Comment by dcow

Michael Palin in Monty Python's Life of Brian, "Do you find it... risible?"

https://youtu.be/kx_G2a2hL6U?t=177

(I don't have anything constructive to add to the conversation. ¯\_(ツ)_/¯ )

To quote the article:

At the risk of belaboring the obvious: An attacker won't have to say "Oops, researcher X is working in public and has just found an attack; can we suppress this somehow?" if the attacker had the common sense to hire X years earlier, meaning that X isn't working in public. People arguing that there can't be sabotage because submission teams can't be bribed are completely missing the point.
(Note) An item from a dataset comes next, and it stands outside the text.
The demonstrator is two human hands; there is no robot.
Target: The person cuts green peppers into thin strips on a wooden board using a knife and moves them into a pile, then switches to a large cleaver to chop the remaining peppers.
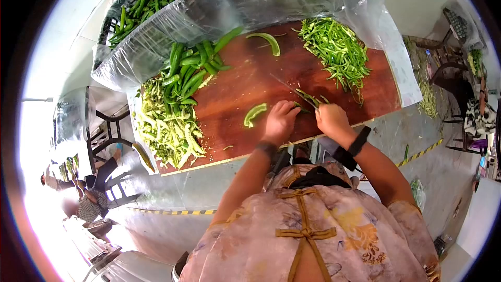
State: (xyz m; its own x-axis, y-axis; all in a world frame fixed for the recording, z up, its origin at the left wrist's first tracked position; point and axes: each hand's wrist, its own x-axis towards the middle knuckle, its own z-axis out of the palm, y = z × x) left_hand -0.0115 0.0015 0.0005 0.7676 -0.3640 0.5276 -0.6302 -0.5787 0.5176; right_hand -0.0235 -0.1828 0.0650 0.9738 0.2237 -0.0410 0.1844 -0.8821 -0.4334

He goes on to say: I coined the phrase "post-quantum cryptography" in 2003. It's not hard to imagine that the NSA/IDA post-quantum attack team was already hard at work before that, that they're years ahead of the public in finding attacks, and that NSA has been pushing NISTPQC to select algorithms that NSA secretly knows how to break.

Does this seem unreasonable, and if so, why?

He also remarks: Could such a weakness also be exploited by other large-scale attackers? Best bet is that the answer is yes. Would this possibility stop NSA from pushing for the weakness? Of course not.

Doesn’t sound to me like he only has concerns about bribery. Corruption of the standards to NSA’s benefit is one overarching issue. It’s not the only one, he has concerns about non-American capabilities as well.

The are many methods for the NSA to achieve a win.

Ridiculing people for worrying about this is totally lame and is harmful to the community.

To suggest a few dozen humans are beyond reproach from attack by the most powerful adversaries to ever exist is extremely naive at best. However that literally isn’t even a core point as Bernstein notes clearly.